Молитва к Прозерпине - страница 46



Незваные гости предусмотрительно остановились в нескольких шагах от меня и моих рабов, посмотрели на нас испытующими взглядами, и наконец один из них обратился ко мне:

– Эй ты, богатенький парнишка! Я предполагаю, что ты у них суфет.

Слово «суфет» раньше на языке карфагенян означало «вождь» или «магистрат», а сейчас в Африке использовалось в народе для обозначения любого лица, на которое возлагалось командование.

Не дожидаясь моего ответа, он продолжил свой допрос:

– Почему вы следуете за нами? Отвечай, парнишка!

«Парнишка»! Они коверкали латынь, засоряя язык африканскими словами, и шлепали губами, отчего понять их намерения было еще труднее: может быть, они хотели меня оскорбить, а может, просто плохо владели латинским языком. Как бы то ни было, юному патрицию с первых дней внушали, что ему надлежит ощущать свое превосходство над собеседником, и особенно если перед ним разбойник, у которого серег в ушах больше, чем пальцев на ногах.

– Для начала представимся: меня зовут Марк Туллий Цицерон.

– А мы – братья Палузи, Адад и Бальтазар Палузи, – нагло ответил он. – Но это никакого значения не имеет. Мы тебе задали вопрос: почему ты следуешь за нами?

– Вот так шутка! – воскликнул я с насмешкой. – А вам не приходило в голову, что я могу задать тот же самый вопрос вам?

Однако эта парочка пришла не разговаривать, а напугать нас. Один из братьев, Адад, подошел к одному из моих носильщиков, пристально посмотрел ему в глаза, неожиданно выхватил кинжал, висевший у него на поясе, и вонзил его бедняге в низ живота по самую рукоятку. Когда кинжал пронзил кожу раба, Адад направил острие справа налево и вспорол ему живот, как охотник поступает с оленем, которого ему удалось поймать. Носильщик упал на колени с душераздирающим криком.

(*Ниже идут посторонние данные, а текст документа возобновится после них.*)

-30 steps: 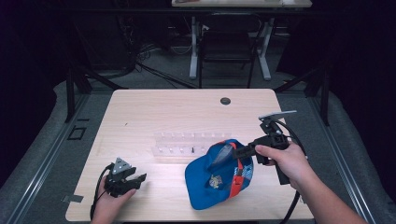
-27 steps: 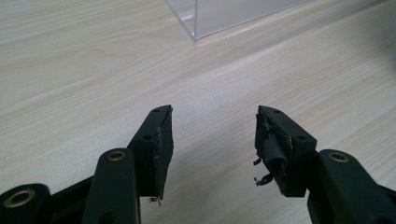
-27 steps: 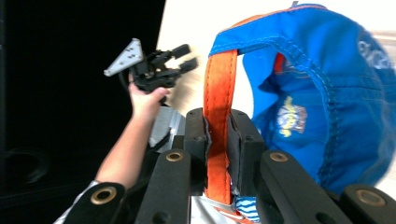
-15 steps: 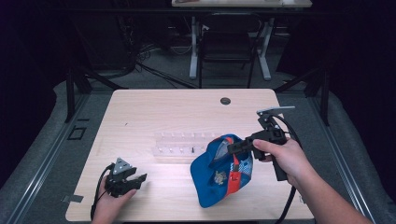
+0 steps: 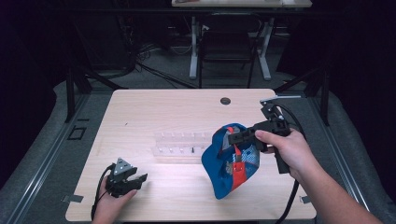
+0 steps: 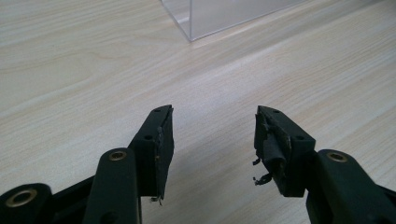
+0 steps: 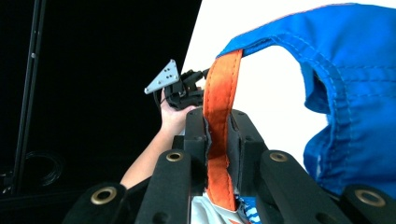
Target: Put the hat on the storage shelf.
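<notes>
A blue cap (image 5: 232, 161) with an orange back strap hangs above the right half of the table, its brim end touching the wood. My right gripper (image 5: 235, 138) is shut on the orange strap (image 7: 218, 135), which runs up between its two black jaws; the blue cap cloth (image 7: 355, 93) fills the right side there. My left gripper (image 5: 135, 180) rests low at the table's front left, open, with bare wood between its jaws (image 6: 212, 140).
A clear plastic rack (image 5: 180, 146) lies in the middle of the table, just left of the cap; its corner (image 6: 205, 18) lies ahead of the left gripper. A dark round hole (image 5: 225, 101) sits near the far edge. Desk legs and cables stand beyond.
The right gripper has lifted and tipped the cap from lying flat to hanging nearly upright, shifting slightly right. The left gripper has stayed in place.
</notes>
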`<state>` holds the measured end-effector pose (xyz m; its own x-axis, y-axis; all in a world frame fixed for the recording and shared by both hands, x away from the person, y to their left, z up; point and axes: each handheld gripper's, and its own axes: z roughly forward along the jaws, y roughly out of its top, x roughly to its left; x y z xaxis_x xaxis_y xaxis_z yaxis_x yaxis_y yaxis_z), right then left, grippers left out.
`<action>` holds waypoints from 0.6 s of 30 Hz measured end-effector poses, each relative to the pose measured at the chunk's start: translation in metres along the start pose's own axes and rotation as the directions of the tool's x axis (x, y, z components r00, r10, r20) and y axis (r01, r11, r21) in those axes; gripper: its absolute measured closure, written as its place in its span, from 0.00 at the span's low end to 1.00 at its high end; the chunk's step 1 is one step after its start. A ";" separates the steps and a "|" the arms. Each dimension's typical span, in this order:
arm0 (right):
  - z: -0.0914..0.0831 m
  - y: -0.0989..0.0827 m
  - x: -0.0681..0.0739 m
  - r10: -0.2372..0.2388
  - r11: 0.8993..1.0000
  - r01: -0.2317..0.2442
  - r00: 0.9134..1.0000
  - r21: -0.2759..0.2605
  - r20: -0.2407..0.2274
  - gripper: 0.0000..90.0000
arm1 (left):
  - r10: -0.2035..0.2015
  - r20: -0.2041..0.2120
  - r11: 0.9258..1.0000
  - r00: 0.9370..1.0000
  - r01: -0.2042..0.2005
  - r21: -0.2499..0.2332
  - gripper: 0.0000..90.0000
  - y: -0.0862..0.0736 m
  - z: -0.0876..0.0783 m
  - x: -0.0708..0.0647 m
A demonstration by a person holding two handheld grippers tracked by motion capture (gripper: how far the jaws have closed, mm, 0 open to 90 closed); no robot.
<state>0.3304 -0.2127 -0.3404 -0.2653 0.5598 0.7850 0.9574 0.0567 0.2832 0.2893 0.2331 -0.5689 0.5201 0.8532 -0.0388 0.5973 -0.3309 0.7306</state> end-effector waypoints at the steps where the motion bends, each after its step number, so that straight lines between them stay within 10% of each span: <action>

Кишки несчастного вывалились наружу, и он пытался удержать их рукой, словно ребенка. Позволь мне заметить здесь, Прозерпина, что столь жестокий поступок кажется еще отвратительнее, если его никто не ожидает.

Этот самый Адад Палузи подошел ко мне с окровавленным кинжалом в руке. Мое лицо, вероятно, было белее августовских облаков, но он не стал нападать на меня. Вместо этого он бросил к моим ногам три дорогие монеты, очевидно в качестве компенсации, и после этого медленно пошел прочь. Когда братья уже почти затерялись среди холмов, я закричал им вслед:

– Вы сказали, что вас зовут Палузи? Так знайте же, братья Палузи, что вы невежливые грубияны! Вы меня слышите? Грубияны!

Честно говоря, Прозерпина, в тот момент мне не пришло в голову никакое другое определение среди прочего потому, что оценить подобный поступок было достаточно трудно.

Через некоторое время Ситир вернулась, и несла она не зайца, а целую антилопу. Но я обругал ее, поскольку все еще находился под впечатлением от увиденной жестокости. Показывая ей смертельно раненного раба, я укорил ее за отсутствие:

– Это так ты меня защищаешь? Куда ты подевалась, когда была мне нужна? Ходила душить крокодилов?

Ситир разрешила спор привычным для нее способом. Она не стала возражать, а просто свернулась клубочком в тени и отрешилась от мира.

– Не ругай ее, доминус, – посоветовал мне Сервус. – Скорее всего, они следили за нами, чтобы оценить наши силы, и выждали время для своего визита, когда Ситир, могучая ахия, отлучилась.

– Ничего себе могучая! – заорал я. – И какие же вы, восточные люди, глупые и доверчивые!